A rollicking guided tour of one extraordinary summer, when some of the most pivotal and freakishly coincidental stories all collided and changed the way we think about modern sports
The summer of 1984 was a watershed moment in the birth of modern sports when the nation watched Michael Jordan grow from college basketball player to professional athlete and star. That summer also saw ESPN’s rise to media dominance as the country’s premier sports network and the first modern, commercialized, profitable Olympics. Magic Johnson and Larry Bird’s rivalry raged, Martina Navratilova and John McEnroe reigned in tennis, and Hulk Hogan and Vince McMahon made pro wrestling a business, while Donald Trump pierced the national consciousness as a pro football team owner. It was an awakening in the sports world, a moment when sports began to morph into the market-savvy, sensationalized, moneyed, controversial, and wildly popular arena we know today.
In the tradition of Bill Bryson’s One Summer: America, 1927, L. Jon Wertheim captures these 90 seminal days against the backdrop of the nostalgia-soaked 1980s, to show that this was the year we collectively traded in our ratty Converses for a pair of sleek, heavily branded, ingeniously marketed Nikes.
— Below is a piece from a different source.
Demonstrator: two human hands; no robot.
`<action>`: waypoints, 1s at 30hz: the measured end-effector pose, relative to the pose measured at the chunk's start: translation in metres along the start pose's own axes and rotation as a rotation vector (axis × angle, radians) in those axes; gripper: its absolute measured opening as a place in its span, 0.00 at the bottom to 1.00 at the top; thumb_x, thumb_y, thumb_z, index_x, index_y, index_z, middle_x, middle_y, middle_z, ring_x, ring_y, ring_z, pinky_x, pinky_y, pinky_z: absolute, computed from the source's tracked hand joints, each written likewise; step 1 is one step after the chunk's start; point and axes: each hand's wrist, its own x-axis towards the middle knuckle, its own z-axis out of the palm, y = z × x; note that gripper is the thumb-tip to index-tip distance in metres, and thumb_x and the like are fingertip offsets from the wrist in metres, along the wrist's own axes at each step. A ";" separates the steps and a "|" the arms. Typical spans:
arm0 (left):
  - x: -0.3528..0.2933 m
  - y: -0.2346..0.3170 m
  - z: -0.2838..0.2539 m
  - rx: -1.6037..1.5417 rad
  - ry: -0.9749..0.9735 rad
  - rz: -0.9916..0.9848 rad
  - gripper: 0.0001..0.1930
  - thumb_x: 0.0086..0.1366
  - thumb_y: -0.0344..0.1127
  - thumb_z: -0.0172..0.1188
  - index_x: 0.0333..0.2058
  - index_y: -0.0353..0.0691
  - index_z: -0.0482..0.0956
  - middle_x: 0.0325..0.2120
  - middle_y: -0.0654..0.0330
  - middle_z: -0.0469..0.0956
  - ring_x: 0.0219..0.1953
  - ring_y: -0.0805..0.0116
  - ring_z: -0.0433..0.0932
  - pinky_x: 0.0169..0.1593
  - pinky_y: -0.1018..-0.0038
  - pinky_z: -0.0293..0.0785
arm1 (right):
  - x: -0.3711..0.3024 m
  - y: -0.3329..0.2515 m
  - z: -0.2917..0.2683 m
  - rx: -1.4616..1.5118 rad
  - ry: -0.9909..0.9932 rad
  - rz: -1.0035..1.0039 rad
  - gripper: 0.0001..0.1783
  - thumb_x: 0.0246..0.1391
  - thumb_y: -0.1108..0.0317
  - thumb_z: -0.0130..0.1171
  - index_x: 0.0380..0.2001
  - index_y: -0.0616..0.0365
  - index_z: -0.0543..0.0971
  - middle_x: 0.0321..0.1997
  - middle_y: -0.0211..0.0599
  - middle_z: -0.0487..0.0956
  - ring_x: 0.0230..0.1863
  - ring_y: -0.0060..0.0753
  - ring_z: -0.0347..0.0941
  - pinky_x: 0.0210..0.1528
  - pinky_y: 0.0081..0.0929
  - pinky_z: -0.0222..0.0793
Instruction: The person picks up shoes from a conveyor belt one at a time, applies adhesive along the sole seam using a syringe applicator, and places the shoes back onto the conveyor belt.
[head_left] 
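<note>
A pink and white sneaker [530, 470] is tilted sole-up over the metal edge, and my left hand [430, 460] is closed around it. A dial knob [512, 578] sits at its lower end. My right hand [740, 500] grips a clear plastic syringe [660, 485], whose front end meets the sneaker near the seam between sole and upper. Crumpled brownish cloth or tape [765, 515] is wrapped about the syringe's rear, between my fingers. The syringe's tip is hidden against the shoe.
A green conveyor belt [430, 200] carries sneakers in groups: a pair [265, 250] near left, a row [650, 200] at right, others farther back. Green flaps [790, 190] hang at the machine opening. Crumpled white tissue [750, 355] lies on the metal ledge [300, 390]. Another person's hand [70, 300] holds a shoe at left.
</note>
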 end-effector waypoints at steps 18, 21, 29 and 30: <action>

This was the year that sports went big-time.
About the Author
L. JON WERTHEIM is an executive editor at Sports Illustrated and the author of several books, including Blood in the Cage, a chronicle of the rise of mixed martial arts, and Running the Table, about a bipolar pool hustler named Kid Delicious. His work has been featured in The Best American Sports Writing numerous times.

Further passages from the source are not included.